> Exercise prompt:
How many of the lines in the data contain "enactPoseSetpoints"? Give only the number.

▬▬▬

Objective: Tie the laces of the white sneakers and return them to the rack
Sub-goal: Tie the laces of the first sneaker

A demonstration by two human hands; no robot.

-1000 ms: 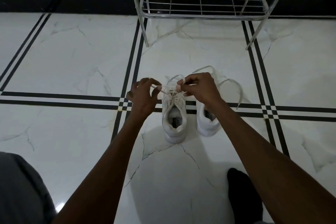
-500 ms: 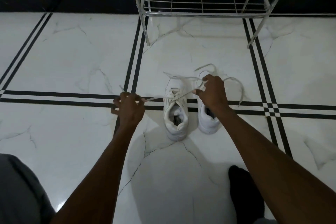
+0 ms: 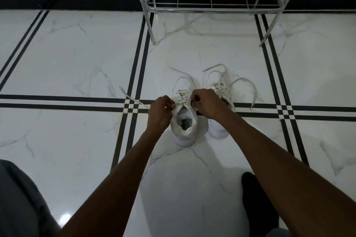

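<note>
Two white sneakers stand side by side on the marble floor, toes pointing away from me. On the left sneaker point(image 3: 184, 121), my left hand point(image 3: 160, 112) pinches a lace at the left side of the tongue and my right hand point(image 3: 207, 103) pinches a lace at the right side. One lace end point(image 3: 131, 98) trails left across the floor; another lies over the toe. The right sneaker point(image 3: 218, 131) is partly hidden by my right wrist, and its laces point(image 3: 242, 82) lie loose in loops. The metal wire rack point(image 3: 212, 8) stands beyond the shoes, its lowest shelf bare.
White marble tiles with black stripe lines cover the floor point(image 3: 77, 54). A black skirting band point(image 3: 67, 0) runs along the wall behind the rack. My dark-socked foot point(image 3: 258, 198) is at the lower right and my grey-clad knee point(image 3: 17, 198) at the lower left.
My hands, which pulled the left sneaker's laces wide apart half a second ago, have come back together at the top of its tongue. The sneakers have stayed in place.
</note>
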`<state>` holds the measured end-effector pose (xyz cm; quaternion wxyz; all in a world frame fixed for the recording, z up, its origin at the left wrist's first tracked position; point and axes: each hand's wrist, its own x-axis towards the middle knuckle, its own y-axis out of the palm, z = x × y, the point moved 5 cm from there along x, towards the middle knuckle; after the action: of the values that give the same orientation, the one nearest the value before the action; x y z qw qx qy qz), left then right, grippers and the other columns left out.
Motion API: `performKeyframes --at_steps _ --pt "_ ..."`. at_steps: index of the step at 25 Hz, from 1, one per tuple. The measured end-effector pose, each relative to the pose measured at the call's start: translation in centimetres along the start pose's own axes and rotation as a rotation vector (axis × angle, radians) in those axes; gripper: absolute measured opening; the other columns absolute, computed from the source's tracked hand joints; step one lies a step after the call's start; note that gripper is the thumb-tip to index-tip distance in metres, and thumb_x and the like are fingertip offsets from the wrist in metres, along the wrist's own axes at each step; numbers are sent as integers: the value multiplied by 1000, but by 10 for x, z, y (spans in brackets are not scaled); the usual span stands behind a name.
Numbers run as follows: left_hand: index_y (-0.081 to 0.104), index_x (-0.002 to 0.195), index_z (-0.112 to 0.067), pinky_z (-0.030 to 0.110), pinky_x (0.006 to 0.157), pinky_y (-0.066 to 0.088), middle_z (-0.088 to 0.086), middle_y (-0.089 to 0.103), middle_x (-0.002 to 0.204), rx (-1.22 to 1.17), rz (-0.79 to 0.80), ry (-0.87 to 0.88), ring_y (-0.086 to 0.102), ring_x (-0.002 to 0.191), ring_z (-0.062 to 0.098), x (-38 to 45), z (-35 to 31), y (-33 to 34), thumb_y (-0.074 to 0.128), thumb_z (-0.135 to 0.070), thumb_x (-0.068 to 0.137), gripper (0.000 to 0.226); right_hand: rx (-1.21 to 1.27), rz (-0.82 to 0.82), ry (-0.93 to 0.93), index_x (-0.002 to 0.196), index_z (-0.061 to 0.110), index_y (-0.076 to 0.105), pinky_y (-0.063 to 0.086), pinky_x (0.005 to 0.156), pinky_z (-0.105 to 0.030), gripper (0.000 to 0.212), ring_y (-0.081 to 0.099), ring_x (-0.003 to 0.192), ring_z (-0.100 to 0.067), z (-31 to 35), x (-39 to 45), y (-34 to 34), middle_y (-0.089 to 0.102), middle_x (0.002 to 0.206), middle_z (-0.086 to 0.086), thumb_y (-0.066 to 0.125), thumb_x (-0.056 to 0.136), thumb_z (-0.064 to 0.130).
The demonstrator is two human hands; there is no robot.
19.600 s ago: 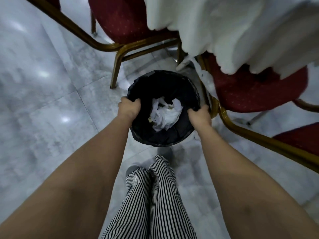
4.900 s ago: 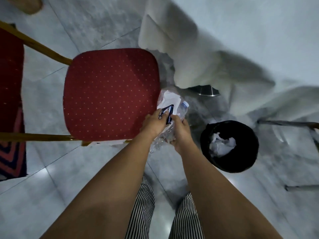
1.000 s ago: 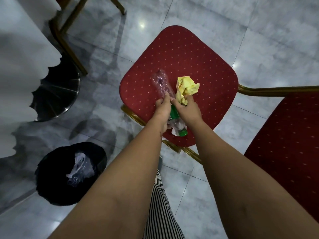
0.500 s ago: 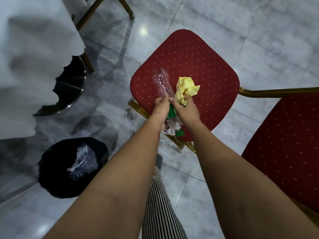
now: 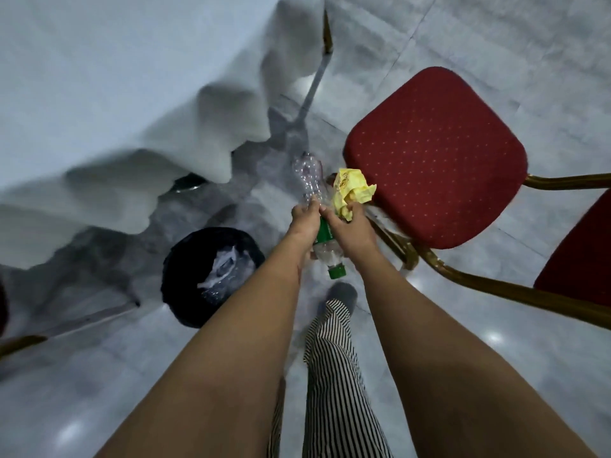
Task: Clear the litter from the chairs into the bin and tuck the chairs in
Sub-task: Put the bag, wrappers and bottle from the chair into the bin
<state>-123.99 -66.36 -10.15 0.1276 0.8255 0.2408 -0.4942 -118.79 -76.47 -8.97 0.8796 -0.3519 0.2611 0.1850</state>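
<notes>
My left hand (image 5: 305,219) grips a crushed clear plastic bottle (image 5: 309,175) that sticks up past my fingers. My right hand (image 5: 350,229) holds a crumpled yellow wrapper (image 5: 352,190) together with a clear bottle with a green label and green cap (image 5: 330,259), cap pointing down. Both hands are pressed together above the floor, left of the red dotted chair seat (image 5: 436,157), which is bare. The black-lined bin (image 5: 211,276) stands on the floor to the lower left of my hands and holds white paper and plastic.
A table under a white draped cloth (image 5: 115,94) fills the upper left, with its metal base (image 5: 186,185) showing below the cloth. A second red chair (image 5: 582,256) with a gold frame (image 5: 496,285) is at the right. My striped trouser leg (image 5: 334,375) and shoe are below my hands.
My hands have lifted both bottles and the yellow wrapper off the chair seat and carried them left, off the seat and towards the bin. The view has swung left.
</notes>
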Motion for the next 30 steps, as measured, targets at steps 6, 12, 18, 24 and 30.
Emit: performKeyframes --at_steps 6,12,18,24,30 --pt "52 125 -18 44 87 53 12 59 118 -43 -83 -72 60 103 29 -29 84 -140 30 -47 101 44 7 125 1 126 16 49 45 74 -29 63 59 96 -23 -8 -87 139 62 108 -2 64 83 58" --pt "38 145 -18 39 66 50 14 54 129 -64 -136 -241 57 105 31 -27 160 -230 29 -54 100 59 -116 275 57 141 19 41 55 87 -44 73 59 102 -27 -26 -128 242 58 121 -10 60 84 60" --pt "52 129 -18 35 60 49 10 62 116 -142 -87 -319 60 90 24 17 208 -270 32 -54 99 52 -185 360 78 133 13 48 55 82 -38 64 62 101 -32 -44 -110 306 60 115 -11 60 87 56" --pt "55 125 -12 36 66 54 11 65 111 -209 -56 -328 64 92 26 91 214 -277 36 -48 101 47 -281 435 56 137 10 46 46 94 -39 62 58 113 -36 -55 -46 346 60 126 -15 50 94 54" --pt "54 130 -16 28 80 49 8 63 115 -103 -119 -168 59 96 23 137 205 -277 36 -35 102 38 -318 383 51 151 17 32 37 94 -30 61 48 130 -33 -67 -9 354 50 145 -12 48 99 45"
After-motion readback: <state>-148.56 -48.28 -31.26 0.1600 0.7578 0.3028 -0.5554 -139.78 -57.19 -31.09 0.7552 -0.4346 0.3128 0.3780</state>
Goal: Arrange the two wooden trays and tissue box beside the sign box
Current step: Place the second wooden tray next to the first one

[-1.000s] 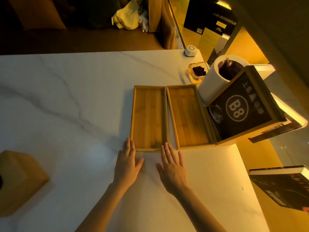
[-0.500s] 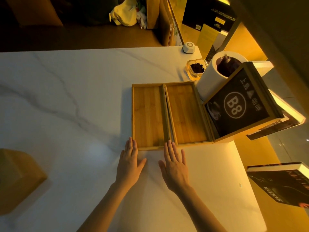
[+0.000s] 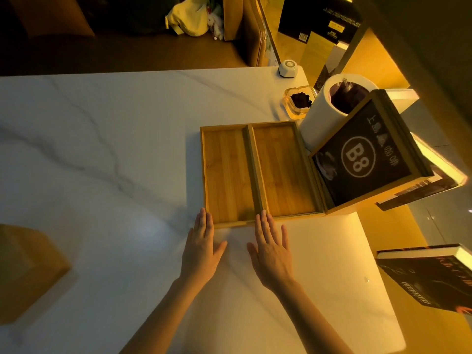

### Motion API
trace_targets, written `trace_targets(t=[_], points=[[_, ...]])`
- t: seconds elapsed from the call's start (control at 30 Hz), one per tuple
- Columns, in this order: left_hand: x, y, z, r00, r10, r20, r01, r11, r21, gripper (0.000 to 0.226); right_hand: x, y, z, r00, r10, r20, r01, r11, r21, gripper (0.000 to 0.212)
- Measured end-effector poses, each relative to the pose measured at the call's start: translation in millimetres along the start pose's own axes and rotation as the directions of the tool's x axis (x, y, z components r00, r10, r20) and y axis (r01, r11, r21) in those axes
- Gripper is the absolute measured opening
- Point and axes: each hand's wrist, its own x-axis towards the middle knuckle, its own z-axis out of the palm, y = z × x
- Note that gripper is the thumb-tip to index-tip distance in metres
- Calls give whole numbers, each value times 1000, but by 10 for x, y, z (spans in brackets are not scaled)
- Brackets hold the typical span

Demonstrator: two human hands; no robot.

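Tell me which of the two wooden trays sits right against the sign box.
The right tray: its long side meets the B8 sign box. The left tray is separated from the box by it.

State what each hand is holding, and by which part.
Nothing is held. Both hands lie flat and open on the table: left hand and right hand have fingertips against the near edge of the left tray.

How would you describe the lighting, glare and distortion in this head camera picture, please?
Head view: warm amber light from the right, falling dim toward the left; a pale glare patch on the table; both hands cast faint shadows; wide-angle bending tilts the sign box; the tissue box lies dim and soft at the left edge.
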Motion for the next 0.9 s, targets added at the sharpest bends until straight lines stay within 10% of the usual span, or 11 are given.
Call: trace_targets(t=[0.9], points=[[-101,311,123,964,224,143,-258,921,294,77,-45,199,-174,988,-118,96,110,990,88,63]])
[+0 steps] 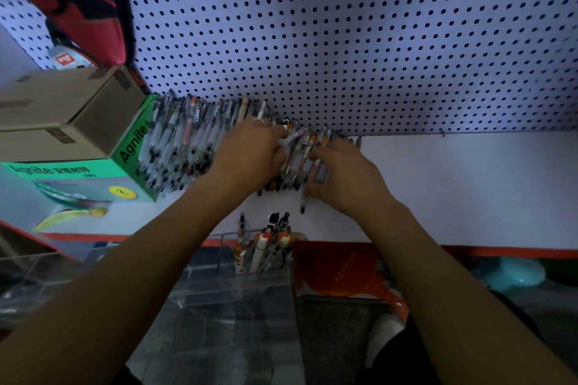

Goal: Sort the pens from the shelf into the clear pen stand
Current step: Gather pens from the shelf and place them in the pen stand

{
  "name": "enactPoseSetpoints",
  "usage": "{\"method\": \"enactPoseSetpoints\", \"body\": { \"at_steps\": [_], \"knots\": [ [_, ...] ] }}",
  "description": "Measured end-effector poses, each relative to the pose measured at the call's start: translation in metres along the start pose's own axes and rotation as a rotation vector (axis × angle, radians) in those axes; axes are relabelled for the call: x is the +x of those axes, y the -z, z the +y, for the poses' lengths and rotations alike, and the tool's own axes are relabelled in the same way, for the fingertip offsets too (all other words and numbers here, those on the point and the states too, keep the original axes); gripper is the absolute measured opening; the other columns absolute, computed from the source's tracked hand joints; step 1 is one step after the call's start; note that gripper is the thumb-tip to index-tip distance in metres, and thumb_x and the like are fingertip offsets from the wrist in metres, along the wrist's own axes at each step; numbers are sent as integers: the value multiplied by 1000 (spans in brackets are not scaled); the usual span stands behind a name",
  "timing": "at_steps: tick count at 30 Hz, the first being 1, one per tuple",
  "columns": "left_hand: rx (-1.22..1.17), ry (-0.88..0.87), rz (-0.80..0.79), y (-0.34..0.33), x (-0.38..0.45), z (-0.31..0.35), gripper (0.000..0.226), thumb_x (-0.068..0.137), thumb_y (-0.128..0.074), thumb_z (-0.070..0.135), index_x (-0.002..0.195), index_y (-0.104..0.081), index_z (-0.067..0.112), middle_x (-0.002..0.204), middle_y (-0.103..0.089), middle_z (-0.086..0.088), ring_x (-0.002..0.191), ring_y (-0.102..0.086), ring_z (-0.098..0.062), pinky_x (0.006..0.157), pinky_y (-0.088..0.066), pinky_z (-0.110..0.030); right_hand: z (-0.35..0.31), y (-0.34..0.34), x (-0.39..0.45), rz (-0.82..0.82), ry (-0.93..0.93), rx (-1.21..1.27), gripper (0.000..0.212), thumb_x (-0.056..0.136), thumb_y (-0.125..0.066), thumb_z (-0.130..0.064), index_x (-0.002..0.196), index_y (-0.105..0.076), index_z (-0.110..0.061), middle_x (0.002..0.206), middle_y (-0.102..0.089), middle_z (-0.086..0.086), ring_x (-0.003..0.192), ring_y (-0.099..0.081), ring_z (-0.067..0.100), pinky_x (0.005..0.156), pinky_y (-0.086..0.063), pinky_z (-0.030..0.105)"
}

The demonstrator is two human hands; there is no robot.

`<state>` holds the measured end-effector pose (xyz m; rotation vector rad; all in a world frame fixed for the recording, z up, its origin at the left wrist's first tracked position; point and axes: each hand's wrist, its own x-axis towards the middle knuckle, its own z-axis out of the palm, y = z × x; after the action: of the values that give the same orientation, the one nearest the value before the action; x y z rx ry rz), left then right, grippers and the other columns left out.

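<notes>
Two hands work on the shelf [469, 191]: the left hand [250, 153] and the right hand [347, 178]. The pens [184, 141] heaped along the shelf's back edge are too many and too blurred to count. One clear stand [219, 275] sits below the front edge, with about five pens in it [266, 247]. Two brown boxes [62, 116] are stacked on one green box [78, 178] at the left end.
</notes>
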<state>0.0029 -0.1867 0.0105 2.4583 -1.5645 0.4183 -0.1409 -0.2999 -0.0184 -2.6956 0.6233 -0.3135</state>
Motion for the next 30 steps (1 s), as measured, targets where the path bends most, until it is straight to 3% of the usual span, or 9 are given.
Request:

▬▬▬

> Reply to the task:
2